- _INFORMATION SUPPLIED_:
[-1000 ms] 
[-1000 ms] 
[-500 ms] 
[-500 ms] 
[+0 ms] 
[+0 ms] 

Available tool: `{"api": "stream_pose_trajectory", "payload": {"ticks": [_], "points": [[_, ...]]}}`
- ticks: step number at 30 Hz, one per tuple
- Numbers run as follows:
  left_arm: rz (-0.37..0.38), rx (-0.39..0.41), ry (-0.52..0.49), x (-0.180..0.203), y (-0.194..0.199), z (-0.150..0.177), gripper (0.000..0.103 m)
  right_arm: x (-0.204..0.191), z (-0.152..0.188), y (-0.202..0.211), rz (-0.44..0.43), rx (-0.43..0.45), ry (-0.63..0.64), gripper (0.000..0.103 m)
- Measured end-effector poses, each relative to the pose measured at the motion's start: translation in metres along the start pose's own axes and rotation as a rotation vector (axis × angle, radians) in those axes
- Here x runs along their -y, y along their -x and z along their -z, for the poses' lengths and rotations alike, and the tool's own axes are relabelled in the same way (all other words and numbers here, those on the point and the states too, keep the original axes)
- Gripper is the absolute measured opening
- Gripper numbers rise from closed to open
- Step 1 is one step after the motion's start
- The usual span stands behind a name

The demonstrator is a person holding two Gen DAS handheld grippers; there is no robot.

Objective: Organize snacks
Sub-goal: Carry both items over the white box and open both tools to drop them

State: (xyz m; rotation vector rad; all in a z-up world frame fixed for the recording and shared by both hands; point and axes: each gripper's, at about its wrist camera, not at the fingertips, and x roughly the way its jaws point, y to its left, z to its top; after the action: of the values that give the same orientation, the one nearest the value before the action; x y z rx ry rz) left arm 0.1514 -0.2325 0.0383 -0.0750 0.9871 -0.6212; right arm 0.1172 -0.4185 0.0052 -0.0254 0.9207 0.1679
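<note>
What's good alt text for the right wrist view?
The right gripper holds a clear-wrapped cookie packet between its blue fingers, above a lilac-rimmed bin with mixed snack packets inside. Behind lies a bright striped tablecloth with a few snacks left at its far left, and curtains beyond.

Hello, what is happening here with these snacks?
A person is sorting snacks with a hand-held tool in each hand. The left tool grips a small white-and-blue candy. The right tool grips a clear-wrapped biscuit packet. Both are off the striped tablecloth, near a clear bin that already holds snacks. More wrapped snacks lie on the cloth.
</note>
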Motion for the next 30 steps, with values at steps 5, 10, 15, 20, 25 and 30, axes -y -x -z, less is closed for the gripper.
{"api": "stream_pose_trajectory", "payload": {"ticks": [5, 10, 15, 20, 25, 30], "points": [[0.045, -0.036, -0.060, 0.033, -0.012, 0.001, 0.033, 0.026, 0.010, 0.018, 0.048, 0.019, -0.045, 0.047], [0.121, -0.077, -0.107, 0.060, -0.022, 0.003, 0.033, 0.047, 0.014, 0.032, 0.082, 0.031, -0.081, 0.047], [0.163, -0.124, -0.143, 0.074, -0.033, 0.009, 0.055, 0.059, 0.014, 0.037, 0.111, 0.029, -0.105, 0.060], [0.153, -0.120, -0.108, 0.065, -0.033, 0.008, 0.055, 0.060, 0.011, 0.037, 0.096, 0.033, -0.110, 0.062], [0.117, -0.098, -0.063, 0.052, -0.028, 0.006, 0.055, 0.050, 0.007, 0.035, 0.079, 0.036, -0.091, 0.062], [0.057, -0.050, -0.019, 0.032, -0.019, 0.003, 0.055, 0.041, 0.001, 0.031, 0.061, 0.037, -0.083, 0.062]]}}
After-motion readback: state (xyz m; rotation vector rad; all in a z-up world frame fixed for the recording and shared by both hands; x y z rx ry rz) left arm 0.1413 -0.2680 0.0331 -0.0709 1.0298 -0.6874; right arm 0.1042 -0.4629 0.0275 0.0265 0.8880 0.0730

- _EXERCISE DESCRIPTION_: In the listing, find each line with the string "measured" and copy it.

- _ANSWER SECTION_:
- Measured end-effector poses, each relative to the pose measured at the motion's start: translation in metres along the start pose's own axes and rotation as a rotation vector (axis × angle, radians) in those axes
- Gripper is the absolute measured opening

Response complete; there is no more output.